- **Your instructions**: Would you retype the listing word for word, skipping its pictures?

—————

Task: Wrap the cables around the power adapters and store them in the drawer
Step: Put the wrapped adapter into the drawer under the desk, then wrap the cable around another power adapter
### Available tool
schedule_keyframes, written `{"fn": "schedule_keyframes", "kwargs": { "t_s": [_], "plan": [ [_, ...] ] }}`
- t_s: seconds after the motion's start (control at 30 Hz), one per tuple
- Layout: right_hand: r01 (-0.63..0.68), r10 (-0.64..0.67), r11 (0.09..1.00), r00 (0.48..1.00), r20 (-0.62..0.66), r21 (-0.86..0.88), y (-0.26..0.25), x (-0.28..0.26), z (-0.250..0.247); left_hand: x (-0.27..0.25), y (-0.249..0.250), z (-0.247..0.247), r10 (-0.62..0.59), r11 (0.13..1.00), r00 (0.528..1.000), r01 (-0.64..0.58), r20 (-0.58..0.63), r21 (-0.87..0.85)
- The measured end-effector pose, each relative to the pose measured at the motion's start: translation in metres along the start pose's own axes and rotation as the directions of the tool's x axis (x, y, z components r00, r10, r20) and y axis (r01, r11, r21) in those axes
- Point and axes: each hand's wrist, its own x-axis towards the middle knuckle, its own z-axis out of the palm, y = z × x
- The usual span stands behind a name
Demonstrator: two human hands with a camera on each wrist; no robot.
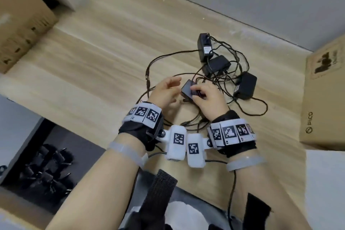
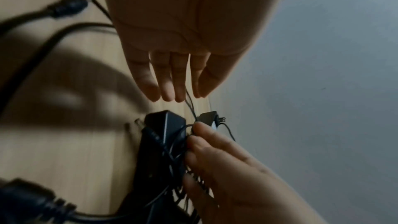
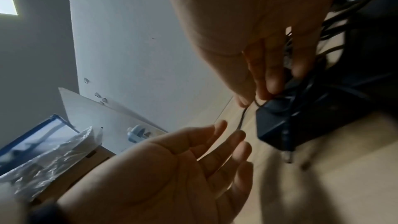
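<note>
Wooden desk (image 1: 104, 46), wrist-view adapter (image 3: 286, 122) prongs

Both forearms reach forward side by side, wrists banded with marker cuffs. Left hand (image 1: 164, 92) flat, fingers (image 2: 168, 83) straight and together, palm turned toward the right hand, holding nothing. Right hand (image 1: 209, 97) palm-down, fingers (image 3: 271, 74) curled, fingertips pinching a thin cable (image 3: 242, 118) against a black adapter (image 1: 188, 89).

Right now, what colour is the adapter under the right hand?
Black; the adapter held by the right hand shows best in the head view.
</note>
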Motion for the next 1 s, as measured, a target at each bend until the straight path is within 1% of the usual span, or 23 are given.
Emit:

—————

- **Answer below**:
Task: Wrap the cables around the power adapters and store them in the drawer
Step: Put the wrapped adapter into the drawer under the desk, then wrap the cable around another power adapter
### Available tool
schedule_keyframes, written `{"fn": "schedule_keyframes", "kwargs": { "t_s": [_], "plan": [ [_, ...] ] }}`
- t_s: seconds after the motion's start (control at 30 Hz), one per tuple
- Layout: right_hand: r01 (-0.63..0.68), r10 (-0.64..0.67), r11 (0.09..1.00), r00 (0.48..1.00), r20 (-0.62..0.66), r21 (-0.86..0.88), y (-0.26..0.25), x (-0.28..0.26), z (-0.250..0.247); left_hand: x (-0.27..0.25), y (-0.249..0.250), z (-0.247..0.247), r10 (-0.62..0.59), r11 (0.13..1.00), r00 (0.528..1.000), r01 (-0.64..0.58), r20 (-0.58..0.63), r21 (-0.87..0.85)
- The measured end-effector pose, each relative to the pose measured at the motion's start: translation in metres along the start pose's own axes and rotation as the directions of the tool's x axis (x, y, z components r00, r10, r20) and y axis (r01, r11, r21) in those axes
- Point and axes: each hand's wrist, its own x-axis towards the middle knuckle, its own z-axis out of the palm, y = z × x
- The usual span stands behind a name
Demonstrator: two human hands with a camera on each wrist; no robot.
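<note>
Wooden desk (image 1: 104, 46), wrist-view adapter (image 3: 286, 122) prongs

Both forearms reach forward side by side, wrists banded with marker cuffs. Left hand (image 1: 164, 92) flat, fingers (image 2: 168, 83) straight and together, palm turned toward the right hand, holding nothing. Right hand (image 1: 209, 97) palm-down, fingers (image 3: 271, 74) curled, fingertips pinching a thin cable (image 3: 242, 118) against a black adapter (image 1: 188, 89).

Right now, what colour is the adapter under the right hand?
Black; the adapter held by the right hand shows best in the head view.
</note>
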Motion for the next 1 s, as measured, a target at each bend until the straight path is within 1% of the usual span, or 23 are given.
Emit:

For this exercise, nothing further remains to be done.